Türksat 5B
- Mission type: Communications
- Operator: Türksat A.Ş.
- COSPAR ID: 2021-126A
- SATCAT no.: 50212
- Mission duration: 15 years (planned) 4 years, 4 months and 24 days (in progress)

Spacecraft properties
- Spacecraft: Türksat 5B
- Spacecraft type: Eurostar
- Bus: Eurostar-3000EOR
- Manufacturer: Airbus Defence and Space
- Launch mass: 4,500 kg (9,900 lb)
- Power: 15 kW

Start of mission
- Launch date: 19 December 2021, 03:58:39 UTC
- Rocket: Falcon 9 B1067-3
- Launch site: Cape Canaveral, SLC 40
- Contractor: SpaceX

Orbital parameters
- Reference system: Geocentric orbit
- Regime: Geostationary orbit
- Longitude: 42° East

Transponders
- Band: 50 Gbps Ku-band, Ka-band and X-band (high-throughput)
- Coverage area: Turkey, Middle East, Europe, Africa

= Türksat 5B =

Turkish communications satellite

Türksat 5B is a Turkish geostationary high-throughput (HTS) communications satellite of Türksat A.Ş. developed for military and commercial purposes.

== Development ==
The Türksat 5B project started in September 2011. The final production contract for the Turkish Aerospace Industries (TAI) was planned for 2015. After a delay, the contract was realized in October 2017 when Airbus Defence and Space was selected to join the project with the requirement that 25% of the satellite be built in Turkey in order to stimulate the technological sector of the Turkish economy.

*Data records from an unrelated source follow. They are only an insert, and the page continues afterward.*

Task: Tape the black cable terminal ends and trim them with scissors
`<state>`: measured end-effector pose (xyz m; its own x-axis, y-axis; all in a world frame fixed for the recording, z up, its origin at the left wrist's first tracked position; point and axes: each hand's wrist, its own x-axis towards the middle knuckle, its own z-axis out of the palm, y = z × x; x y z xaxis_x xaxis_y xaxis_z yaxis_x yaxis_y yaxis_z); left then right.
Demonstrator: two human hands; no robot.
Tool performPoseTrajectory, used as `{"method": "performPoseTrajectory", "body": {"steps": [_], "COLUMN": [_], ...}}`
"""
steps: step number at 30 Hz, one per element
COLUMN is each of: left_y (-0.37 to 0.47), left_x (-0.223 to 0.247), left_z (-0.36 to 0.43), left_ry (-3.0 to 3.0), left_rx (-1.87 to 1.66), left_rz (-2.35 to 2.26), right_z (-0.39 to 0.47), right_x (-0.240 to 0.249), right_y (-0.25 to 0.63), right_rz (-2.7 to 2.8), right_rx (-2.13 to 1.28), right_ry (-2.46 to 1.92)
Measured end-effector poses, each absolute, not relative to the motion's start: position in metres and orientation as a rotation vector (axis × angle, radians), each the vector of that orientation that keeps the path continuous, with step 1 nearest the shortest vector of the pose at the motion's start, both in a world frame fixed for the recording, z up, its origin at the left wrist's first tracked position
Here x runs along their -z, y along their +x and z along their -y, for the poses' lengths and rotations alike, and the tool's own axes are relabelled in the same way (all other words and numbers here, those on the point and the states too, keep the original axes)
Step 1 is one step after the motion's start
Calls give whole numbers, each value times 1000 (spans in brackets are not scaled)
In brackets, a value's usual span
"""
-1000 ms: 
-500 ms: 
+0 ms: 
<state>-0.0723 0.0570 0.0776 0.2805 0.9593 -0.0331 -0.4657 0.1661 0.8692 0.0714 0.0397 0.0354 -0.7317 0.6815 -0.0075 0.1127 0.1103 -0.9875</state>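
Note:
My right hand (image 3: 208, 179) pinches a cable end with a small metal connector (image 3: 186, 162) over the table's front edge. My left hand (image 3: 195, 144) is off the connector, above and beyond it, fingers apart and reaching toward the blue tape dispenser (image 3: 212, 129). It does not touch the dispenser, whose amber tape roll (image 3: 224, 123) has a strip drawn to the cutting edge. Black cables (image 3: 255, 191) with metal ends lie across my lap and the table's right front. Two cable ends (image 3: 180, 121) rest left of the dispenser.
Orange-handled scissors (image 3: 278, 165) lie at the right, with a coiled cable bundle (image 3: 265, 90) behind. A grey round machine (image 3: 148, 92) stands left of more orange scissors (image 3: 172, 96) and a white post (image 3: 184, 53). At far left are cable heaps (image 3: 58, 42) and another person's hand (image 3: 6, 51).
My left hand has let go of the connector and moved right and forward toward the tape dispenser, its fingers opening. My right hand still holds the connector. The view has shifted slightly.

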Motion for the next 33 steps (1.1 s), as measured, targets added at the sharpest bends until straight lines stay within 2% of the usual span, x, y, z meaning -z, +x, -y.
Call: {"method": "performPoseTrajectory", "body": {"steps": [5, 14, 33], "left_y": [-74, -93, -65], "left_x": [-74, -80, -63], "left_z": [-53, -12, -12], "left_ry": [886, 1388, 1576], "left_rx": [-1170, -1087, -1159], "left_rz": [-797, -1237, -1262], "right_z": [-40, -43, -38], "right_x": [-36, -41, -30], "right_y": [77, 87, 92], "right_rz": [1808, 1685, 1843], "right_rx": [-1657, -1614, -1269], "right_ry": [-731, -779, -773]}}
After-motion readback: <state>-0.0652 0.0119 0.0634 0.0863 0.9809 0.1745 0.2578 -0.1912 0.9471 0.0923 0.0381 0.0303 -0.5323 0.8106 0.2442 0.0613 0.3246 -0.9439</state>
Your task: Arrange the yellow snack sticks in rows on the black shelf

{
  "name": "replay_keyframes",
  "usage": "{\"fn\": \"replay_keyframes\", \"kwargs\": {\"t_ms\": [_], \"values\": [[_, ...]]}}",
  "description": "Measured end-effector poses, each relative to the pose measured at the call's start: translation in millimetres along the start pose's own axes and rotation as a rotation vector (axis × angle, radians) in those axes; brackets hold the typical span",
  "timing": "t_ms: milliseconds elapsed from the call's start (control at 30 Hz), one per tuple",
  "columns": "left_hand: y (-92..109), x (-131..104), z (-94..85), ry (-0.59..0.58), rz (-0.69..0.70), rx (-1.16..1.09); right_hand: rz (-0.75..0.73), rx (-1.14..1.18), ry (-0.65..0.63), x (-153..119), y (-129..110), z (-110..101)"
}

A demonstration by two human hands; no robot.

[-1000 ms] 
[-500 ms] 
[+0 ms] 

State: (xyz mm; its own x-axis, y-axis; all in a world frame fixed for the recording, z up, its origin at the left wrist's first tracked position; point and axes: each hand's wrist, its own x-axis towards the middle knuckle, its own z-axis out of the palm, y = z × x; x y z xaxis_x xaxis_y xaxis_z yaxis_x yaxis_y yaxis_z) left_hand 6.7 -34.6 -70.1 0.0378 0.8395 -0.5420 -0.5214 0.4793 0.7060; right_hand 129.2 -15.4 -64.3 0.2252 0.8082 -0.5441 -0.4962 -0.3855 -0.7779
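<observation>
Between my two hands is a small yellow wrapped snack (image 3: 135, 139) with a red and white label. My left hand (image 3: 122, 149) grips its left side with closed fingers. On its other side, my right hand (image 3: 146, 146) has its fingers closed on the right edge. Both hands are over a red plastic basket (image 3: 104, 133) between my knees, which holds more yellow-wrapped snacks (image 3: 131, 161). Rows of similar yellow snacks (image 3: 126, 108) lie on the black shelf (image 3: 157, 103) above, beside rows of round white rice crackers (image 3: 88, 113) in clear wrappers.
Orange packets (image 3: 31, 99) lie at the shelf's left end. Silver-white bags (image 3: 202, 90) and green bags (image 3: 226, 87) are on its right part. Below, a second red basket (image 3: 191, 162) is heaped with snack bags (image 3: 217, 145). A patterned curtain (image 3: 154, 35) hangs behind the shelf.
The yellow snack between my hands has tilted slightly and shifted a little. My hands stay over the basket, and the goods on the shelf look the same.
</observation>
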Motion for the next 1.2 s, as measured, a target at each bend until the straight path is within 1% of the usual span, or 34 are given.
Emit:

In November 2020, it was announced that satellite level tests for Türksat 5B have begun.

== Launch ==
The satellite was launched with a Falcon 9 launch vehicle of SpaceX at Cape Canaveral, Florida, on 19 December 2021 at 03:58:39 UTC. The first-stage booster used on this mission was B1067, making its third flight; the first stage was successfully recovered on A Shortfall of Gravitas.

== Spacecraft ==
Türksat 5B is a communications satellite to serve on a geostationary orbit at 42° East longitude. It was built on a Eurostar-3000EOR satellite bus manufactured by Airbus Defence and Space. It has a mass of 4500 kg and an expected design lifetime of 15 years, maneuver lifetime of more than 35 years. Powered by two deployable solar panels and batteries at 15 kW, the 50 Gbps high-throughput satellite consists of Ku-band, Ka-band and X-band transponders.

The 3 military X-band transponders have global coverage and were developed by Aselsan for use by the Turkish Presidency of Defense Industries (SSB/SSM).